- Work task
Going down the data below, set down exactly the line with "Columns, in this" and each line after it through the line with "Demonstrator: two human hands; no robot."; no other lines.

- The data
• • •
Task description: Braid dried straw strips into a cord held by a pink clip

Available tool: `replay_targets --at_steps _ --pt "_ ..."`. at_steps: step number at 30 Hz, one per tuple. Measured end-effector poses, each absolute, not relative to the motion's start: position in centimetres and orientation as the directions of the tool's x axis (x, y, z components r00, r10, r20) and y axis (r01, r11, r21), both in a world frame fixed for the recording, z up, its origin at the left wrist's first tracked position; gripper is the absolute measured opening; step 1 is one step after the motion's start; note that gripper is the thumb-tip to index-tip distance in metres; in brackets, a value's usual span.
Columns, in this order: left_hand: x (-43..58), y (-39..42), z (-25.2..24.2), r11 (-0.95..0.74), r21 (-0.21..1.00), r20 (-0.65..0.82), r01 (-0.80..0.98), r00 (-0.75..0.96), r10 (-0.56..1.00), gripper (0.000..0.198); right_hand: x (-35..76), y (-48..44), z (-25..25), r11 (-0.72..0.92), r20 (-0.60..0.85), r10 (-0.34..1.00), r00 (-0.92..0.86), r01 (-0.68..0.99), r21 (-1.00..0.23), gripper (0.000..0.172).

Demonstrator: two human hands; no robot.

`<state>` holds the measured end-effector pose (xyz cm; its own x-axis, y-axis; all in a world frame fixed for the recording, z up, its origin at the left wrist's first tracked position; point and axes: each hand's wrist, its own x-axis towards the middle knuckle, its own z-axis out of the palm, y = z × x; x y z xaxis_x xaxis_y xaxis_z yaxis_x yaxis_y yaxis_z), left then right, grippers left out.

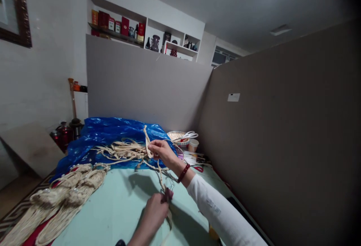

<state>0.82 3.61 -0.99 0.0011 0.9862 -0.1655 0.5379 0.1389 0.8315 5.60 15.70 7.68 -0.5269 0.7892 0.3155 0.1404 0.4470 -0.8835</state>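
My right hand [161, 150] is raised over the pale green table [118, 208] and pinches a flat pale straw strip [147, 141] that runs up past my fingers. My left hand [154, 213] is closed low down on a small dark bundle [168, 194] where several straw strands [160, 174] come together. The strands stretch between both hands. A loose heap of the same straw [121, 150] lies just beyond my right hand. A dark red bead bracelet [183, 173] sits on my right wrist above a white sleeve.
Braided straw ropes [60, 201] lie along the table's left side. A blue plastic bag [109, 133] is bunched at the back. Scissors [188, 135] rest on a small woven basket [174, 136] beside a cup [193, 145]. Grey partition boards [270, 133] close off the back and right.
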Motion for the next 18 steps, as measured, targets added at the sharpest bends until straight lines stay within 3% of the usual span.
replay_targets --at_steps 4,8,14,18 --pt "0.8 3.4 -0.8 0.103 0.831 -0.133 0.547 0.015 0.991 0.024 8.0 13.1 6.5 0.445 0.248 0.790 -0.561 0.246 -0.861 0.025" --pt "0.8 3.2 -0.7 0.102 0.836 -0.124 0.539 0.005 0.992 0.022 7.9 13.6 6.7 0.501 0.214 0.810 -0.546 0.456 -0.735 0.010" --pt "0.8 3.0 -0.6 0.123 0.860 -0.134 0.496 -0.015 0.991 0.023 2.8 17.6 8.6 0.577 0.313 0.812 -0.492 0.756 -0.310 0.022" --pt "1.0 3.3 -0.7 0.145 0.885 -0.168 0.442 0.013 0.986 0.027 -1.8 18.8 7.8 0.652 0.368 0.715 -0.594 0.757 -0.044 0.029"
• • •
- Reply
Columns, in this order: left_hand: x (-43..58), y (-39..42), z (-25.2..24.2), r11 (-0.95..0.74), r21 (-0.21..1.00), r20 (-0.65..0.82), r01 (-0.80..0.98), r00 (-0.75..0.96), r10 (-0.56..1.00), gripper (0.000..0.198); right_hand: x (-35..76), y (-48..44), z (-25..25), r11 (-0.72..0.92), r20 (-0.60..0.85), r10 (-0.34..1.00), r00 (-0.92..0.86), r01 (-0.68..0.99), r21 (-1.00..0.23), gripper (0.000..0.172).

Demonstrator: two human hands; no robot.

This finishes the answer to the exercise.